Principais Questões Respondidas no Relatório
Qual é a dimensão atual do mercado de transporte de mercadorias por vias navegáveis interiores da Europa?
O mercado está avaliado em 45,73 mil milhões de USD em 2026, com previsão de atingir 54,82 mil milhões de USD até 2031.
Que país detém a maior quota do mercado de transporte de mercadorias por vias navegáveis interiores da Europa?
Os Países Baixos lideram com cerca de um terço do total de volumes de carga devido ao seu extenso sistema de canais e à ligação ao Porto de Roterdão.
O que está a impulsionar o crescimento no transporte interior contentorizado?
As melhores ligações intermodais, o agendamento digital via RIS e as vantagens de custo no âmbito da tarifação do carbono tornam os contentores o tipo de carga de crescimento mais rápido.
Como estão os eventos de baixo nível de água a afetar a indústria?
As secas prolongadas no Reno e no Danúbio obrigam as barcaças a navegar com cargas parciais ou a interromper as operações, levando os operadores a investir em projetos de baixo calado ou de casco múltiplo.
Que regulamentações estão a influenciar a modernização da frota?

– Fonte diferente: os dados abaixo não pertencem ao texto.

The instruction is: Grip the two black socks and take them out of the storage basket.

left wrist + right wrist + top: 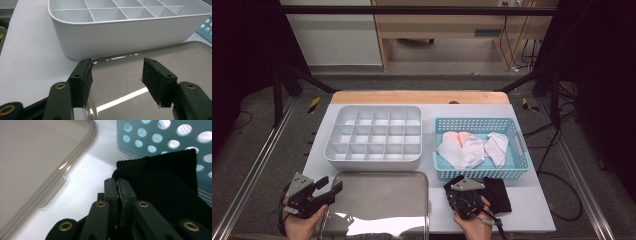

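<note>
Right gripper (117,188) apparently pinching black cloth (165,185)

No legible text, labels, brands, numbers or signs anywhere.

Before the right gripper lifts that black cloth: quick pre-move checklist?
1. Right gripper jaws shut at the edge of the black cloth: ok.
2. Cloth actually pinched between the pads: cannot tell.
3. Cloth clear of the blue basket: not ok, it lies against the wall.
4. Left gripper open, holding nothing, above the metal tray: ok.
5. White divided box compartments empty: ok.
</note>
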Demonstrator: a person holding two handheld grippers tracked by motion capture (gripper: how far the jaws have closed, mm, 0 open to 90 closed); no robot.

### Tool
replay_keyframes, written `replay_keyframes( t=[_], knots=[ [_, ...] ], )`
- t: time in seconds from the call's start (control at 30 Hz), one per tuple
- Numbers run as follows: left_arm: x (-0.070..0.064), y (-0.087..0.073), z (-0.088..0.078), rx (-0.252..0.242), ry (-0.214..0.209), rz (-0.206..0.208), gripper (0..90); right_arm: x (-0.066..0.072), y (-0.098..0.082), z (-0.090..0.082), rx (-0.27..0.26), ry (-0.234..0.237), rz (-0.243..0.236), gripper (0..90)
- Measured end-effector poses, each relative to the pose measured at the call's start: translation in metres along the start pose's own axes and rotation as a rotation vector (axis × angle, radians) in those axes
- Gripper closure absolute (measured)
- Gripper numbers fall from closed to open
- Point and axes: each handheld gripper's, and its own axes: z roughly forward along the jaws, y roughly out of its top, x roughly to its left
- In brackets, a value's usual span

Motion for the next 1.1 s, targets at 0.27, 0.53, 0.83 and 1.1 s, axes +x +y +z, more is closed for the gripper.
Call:
replay_keyframes(
  t=[0.27, 0.53, 0.83, 1.1],
  knots=[
    [0.0, 0.001, 0.0, -0.004, -0.002, -0.005, 40.0, 0.018, 0.02, -0.028, -0.153, 0.148, -0.051, 87.3],
    [0.0, 0.001, -0.003, -0.019, -0.013, -0.016, 40.0, 0.062, 0.036, -0.008, -0.116, 0.297, -0.122, 87.1],
    [-0.001, 0.002, -0.004, -0.029, -0.025, -0.022, 40.0, 0.085, 0.035, 0.034, -0.031, 0.326, -0.142, 80.6],
    [-0.008, 0.008, -0.008, -0.048, -0.061, -0.02, 42.4, 0.06, 0.04, 0.005, -0.135, 0.326, -0.108, 67.2]
  ],
)
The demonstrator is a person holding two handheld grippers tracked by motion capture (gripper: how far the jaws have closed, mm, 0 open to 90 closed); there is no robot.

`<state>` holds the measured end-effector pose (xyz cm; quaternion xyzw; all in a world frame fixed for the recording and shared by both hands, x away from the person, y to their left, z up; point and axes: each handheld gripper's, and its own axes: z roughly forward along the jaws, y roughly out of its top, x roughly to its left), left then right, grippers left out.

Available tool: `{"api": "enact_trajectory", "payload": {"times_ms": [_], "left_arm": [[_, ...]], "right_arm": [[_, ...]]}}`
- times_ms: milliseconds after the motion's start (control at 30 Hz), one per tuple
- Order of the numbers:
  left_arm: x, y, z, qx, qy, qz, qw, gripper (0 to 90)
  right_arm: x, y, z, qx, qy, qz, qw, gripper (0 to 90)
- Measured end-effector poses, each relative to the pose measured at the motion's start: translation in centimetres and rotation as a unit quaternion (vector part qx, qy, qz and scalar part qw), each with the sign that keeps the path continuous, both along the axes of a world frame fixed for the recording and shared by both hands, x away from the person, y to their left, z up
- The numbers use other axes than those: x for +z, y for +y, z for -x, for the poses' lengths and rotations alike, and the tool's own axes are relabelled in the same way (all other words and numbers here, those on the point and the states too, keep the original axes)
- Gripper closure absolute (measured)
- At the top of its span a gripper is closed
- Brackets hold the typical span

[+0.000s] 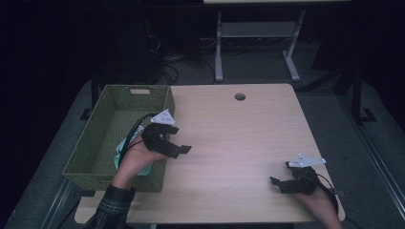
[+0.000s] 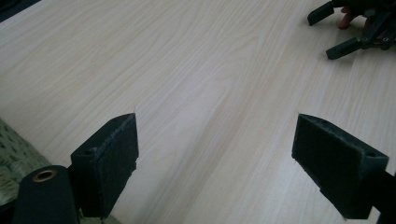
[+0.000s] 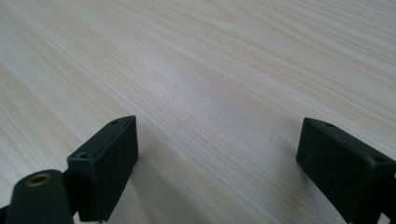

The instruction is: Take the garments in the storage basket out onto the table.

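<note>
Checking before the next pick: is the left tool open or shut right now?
Open. The left tool shows its two black jaws standing far apart over the bare wooden table, with nothing between them.

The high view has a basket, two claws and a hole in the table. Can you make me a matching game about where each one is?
Things:
1. green basket
2. left claw
3. right claw
4. round hole

Places:
A. near the table's far edge, about the middle
B. near the table's front right corner, open
C. at the table's left side, with something light blue inside
D. just right of the basket's rim, open above the wood

Pairs: 1-C, 2-D, 3-B, 4-A
</note>
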<state>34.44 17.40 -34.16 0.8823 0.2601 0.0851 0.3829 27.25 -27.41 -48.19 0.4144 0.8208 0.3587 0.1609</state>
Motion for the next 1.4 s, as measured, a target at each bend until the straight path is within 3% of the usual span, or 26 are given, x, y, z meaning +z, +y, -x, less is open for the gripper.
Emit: {"api": "enact_trajectory", "payload": {"times_ms": [1400], "left_arm": [[1.4,6.6,-0.1,0.065,-0.009,0.012,0.9977,14.3]], "right_arm": [[0.0,0.0,0.0,0.0,0.0,0.0,1.0,12.2]]}}
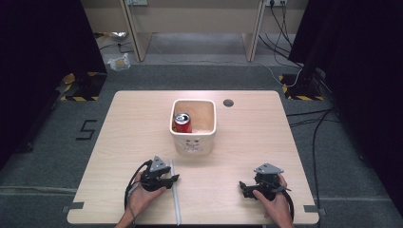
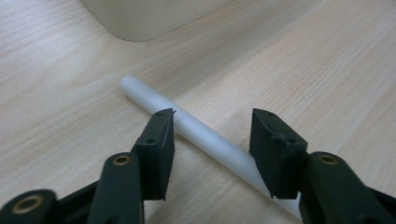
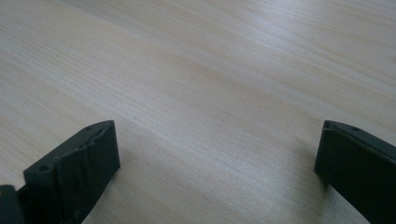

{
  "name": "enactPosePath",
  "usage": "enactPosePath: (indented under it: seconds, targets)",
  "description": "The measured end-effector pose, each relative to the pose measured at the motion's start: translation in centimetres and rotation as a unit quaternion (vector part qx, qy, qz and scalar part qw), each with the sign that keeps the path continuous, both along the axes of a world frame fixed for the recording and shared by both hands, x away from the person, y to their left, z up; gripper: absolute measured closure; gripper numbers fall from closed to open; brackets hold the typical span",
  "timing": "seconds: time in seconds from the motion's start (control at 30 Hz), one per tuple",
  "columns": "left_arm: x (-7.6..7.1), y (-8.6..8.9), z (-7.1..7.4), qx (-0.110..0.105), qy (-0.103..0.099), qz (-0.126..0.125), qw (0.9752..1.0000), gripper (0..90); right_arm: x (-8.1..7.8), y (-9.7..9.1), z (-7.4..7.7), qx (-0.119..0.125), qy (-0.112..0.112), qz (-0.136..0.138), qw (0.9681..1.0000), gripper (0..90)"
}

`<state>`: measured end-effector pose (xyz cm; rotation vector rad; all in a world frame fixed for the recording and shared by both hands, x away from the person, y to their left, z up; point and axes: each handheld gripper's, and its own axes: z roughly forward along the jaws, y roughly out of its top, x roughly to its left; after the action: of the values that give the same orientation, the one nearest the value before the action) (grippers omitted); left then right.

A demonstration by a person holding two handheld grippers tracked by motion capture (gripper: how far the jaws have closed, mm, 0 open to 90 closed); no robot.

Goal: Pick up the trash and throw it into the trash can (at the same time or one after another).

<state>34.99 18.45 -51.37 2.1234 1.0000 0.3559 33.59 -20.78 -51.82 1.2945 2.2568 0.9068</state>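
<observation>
Grey tube [image 2: 201, 135] flat on table [image 1: 247, 142], between half-open left claw [image 2: 212, 140] pads, ungripped; right claw [image 3: 217, 163] wide, empty.

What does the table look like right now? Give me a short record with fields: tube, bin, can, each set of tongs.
tube: pale grey tube lying flat on the wooden table, in front of the bin
bin: white square bin, upright at mid-table
can: red can standing inside the bin, at its left side
left tongs: left tongs straddle the tube; pads not pressing on it
right tongs: right tongs open wide above bare wood, nothing between them
hole: round hole in the tabletop beyond the bin
</observation>
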Motion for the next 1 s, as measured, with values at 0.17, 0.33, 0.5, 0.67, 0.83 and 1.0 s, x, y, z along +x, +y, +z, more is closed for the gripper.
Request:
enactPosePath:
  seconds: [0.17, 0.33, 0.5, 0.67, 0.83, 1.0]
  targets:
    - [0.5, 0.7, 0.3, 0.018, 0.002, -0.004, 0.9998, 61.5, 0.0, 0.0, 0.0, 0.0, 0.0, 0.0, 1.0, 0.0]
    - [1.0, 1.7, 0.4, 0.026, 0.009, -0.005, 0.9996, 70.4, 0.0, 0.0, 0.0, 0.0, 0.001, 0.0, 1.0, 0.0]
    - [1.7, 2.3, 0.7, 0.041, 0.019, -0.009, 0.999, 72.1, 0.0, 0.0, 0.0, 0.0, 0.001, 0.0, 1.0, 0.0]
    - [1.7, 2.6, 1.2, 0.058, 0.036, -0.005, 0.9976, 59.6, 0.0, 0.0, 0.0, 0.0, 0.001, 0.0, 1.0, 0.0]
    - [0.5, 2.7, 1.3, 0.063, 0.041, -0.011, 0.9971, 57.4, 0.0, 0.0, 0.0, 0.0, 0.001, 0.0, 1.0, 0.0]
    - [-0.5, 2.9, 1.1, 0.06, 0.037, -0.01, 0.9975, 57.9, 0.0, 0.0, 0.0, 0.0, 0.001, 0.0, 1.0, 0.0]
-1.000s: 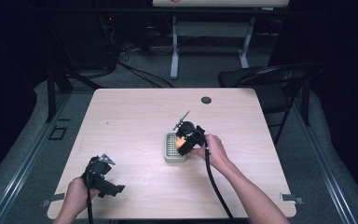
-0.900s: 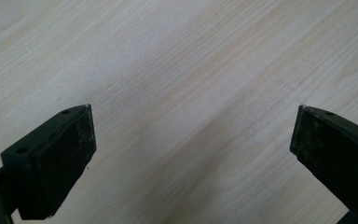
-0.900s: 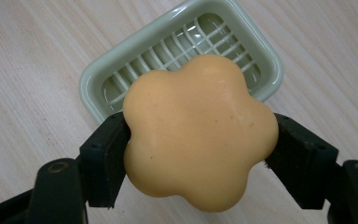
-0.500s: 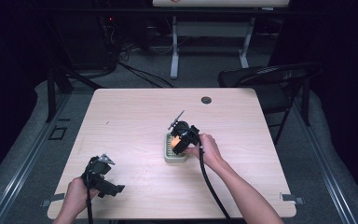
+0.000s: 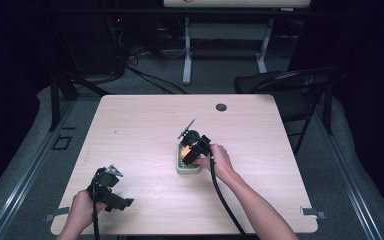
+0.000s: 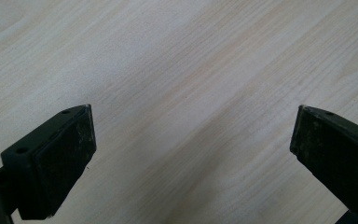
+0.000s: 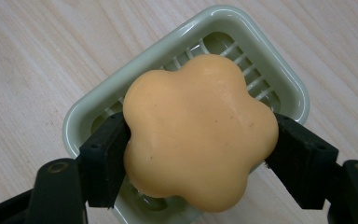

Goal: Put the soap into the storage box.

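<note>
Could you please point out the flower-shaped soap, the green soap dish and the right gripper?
flower-shaped soap (image 7: 199,130), right gripper view, middle of its top face.
green soap dish (image 7: 261,56), right gripper view, far rim.
right gripper (image 7: 196,156), right gripper view, midway between its fingertips.

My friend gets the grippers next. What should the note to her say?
Right gripper: shut on the orange flower-shaped soap, held over the pale green slotted soap dish near the table's middle.
Left gripper: open, holding nothing, over bare wood at the near left.
Done: soap gripped and brought above the dish.
Left: probably lower it into the dish and let go; I cannot tell whether it touches the slots yet.
</note>
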Demonstrator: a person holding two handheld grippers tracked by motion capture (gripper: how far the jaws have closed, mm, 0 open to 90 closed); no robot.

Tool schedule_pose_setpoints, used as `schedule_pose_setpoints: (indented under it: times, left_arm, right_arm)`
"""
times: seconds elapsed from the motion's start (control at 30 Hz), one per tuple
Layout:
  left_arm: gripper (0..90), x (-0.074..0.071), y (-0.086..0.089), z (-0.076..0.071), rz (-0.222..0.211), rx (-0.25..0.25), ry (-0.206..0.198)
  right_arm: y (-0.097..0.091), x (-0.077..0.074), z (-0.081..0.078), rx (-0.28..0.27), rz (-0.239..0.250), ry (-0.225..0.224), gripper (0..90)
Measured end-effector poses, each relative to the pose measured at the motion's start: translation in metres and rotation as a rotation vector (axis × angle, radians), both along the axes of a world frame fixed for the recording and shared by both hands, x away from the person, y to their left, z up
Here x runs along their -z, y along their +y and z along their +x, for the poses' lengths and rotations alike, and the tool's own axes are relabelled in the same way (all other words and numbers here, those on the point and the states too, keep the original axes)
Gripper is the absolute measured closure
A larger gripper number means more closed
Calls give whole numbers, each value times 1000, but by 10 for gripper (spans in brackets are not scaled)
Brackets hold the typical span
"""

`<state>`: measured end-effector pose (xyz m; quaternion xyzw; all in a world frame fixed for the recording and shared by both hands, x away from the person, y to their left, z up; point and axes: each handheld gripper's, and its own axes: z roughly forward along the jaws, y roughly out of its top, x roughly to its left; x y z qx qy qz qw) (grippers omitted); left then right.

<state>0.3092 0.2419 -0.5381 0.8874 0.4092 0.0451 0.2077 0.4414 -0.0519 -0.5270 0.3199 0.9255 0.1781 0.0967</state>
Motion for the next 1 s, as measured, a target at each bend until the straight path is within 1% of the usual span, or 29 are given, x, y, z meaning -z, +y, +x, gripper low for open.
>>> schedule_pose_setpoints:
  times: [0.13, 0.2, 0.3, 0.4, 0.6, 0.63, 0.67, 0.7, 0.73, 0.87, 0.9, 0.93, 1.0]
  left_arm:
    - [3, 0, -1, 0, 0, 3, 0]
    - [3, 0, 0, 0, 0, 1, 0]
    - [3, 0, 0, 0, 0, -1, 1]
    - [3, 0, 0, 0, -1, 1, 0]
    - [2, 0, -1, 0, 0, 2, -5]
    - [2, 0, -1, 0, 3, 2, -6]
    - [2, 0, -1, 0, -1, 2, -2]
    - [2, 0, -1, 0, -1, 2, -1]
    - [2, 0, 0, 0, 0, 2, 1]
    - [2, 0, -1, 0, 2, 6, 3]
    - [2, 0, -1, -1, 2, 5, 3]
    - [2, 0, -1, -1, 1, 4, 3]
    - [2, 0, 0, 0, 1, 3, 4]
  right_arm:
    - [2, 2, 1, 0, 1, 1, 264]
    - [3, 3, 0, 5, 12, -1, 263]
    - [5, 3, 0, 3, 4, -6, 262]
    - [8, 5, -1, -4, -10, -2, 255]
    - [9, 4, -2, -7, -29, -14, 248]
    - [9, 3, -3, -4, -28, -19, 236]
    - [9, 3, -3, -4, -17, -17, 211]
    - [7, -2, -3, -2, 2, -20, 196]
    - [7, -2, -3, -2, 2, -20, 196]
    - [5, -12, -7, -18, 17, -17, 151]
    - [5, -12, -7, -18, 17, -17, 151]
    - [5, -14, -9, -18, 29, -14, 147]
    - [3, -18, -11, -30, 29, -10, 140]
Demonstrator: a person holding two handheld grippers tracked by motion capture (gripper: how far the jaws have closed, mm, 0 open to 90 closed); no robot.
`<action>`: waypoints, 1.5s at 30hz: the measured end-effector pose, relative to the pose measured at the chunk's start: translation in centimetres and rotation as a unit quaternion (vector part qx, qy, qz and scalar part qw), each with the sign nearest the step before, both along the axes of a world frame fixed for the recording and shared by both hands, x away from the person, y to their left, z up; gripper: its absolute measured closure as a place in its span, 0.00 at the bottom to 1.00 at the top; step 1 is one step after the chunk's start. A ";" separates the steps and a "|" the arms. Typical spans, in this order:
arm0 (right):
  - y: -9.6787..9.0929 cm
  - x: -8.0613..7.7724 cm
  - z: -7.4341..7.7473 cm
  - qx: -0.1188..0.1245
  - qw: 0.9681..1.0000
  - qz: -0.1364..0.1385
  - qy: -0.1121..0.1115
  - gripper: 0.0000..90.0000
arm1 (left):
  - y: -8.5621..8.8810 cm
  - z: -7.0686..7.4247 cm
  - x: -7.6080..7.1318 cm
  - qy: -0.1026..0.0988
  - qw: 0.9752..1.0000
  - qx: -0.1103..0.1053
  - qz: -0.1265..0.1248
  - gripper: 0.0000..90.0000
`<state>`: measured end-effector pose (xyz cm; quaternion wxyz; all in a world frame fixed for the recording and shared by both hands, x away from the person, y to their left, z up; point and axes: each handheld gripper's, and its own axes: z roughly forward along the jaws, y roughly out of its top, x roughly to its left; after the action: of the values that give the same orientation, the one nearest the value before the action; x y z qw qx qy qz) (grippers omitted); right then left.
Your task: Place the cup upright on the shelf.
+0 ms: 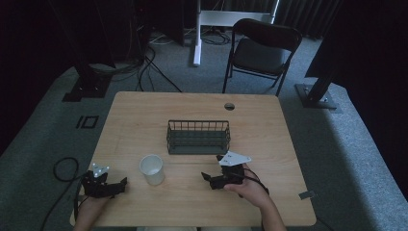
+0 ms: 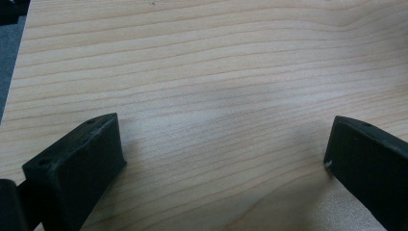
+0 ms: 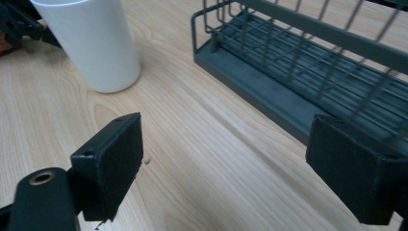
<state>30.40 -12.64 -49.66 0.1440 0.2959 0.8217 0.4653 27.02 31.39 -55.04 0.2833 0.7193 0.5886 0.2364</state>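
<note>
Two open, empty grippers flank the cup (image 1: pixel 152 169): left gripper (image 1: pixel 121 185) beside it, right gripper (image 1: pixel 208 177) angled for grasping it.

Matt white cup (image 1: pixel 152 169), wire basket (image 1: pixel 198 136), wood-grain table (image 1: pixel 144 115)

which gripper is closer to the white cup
Left, narrowly. The left gripper sits just to the left of the cup, jaws open toward it. The right gripper is farther off on the cup's other side, also open.
</note>
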 end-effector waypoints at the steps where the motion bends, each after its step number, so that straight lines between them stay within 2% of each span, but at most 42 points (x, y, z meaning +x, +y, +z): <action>1: 0.3 0.0 -0.1 -0.001 1.000 0.004 0.002 0.14 | 0.0 0.0 0.0 0.000 1.000 0.000 0.000 0.00; 18: 4.8 0.3 -0.4 0.002 0.999 0.049 -0.003 0.14 | 0.0 0.0 0.0 0.000 1.000 0.000 0.000 0.00; 35: 9.6 0.2 -0.6 -0.006 0.994 0.106 -0.005 0.14 | 0.0 0.0 0.0 -0.001 1.000 -0.001 0.000 0.00; 45: 11.9 0.3 -1.0 -0.008 0.992 0.125 -0.008 0.14 | 0.0 0.0 0.0 -0.001 1.000 -0.001 0.000 0.00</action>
<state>30.66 -0.74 -50.70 0.0936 0.1859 0.8550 0.4750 27.02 31.38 -55.05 0.2842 0.7187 0.5890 0.2364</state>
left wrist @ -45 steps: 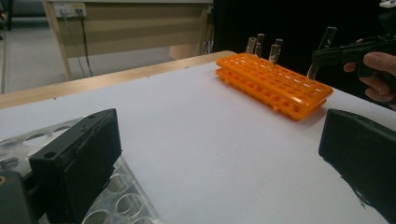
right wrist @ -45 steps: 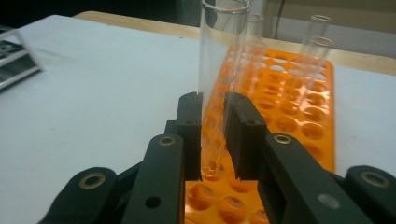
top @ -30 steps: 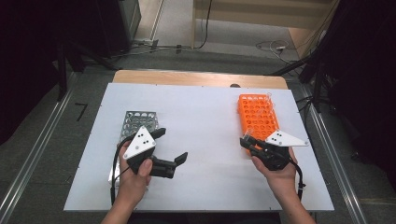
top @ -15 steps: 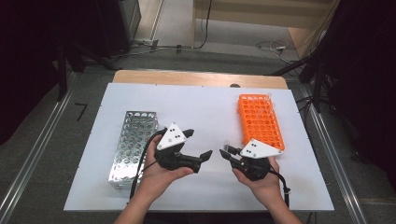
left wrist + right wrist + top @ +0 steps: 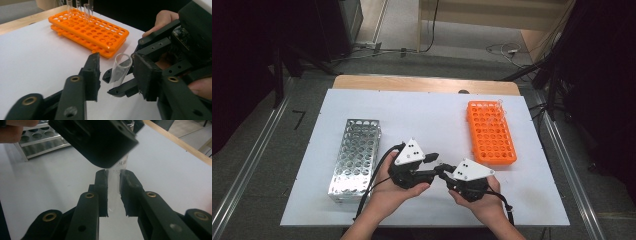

O FuelEU Maritime e a extensão do Sistema de Comércio de Licenças de Emissão da UE exigem reduções progressivas de emissões, acelerando a adoção de tecnologias de propulsão Euro 6, GNL e elétrica.
As vias navegáveis interiores estão a ser utilizadas para logística urbana?
Sim, projetos-piloto em Paris, Amesterdão e Antuérpia demonstram como barcaças elétricas ou autónomas de pequena dimensão podem aliviar o congestionamento rodoviário e responder às necessidades de entrega na última milha.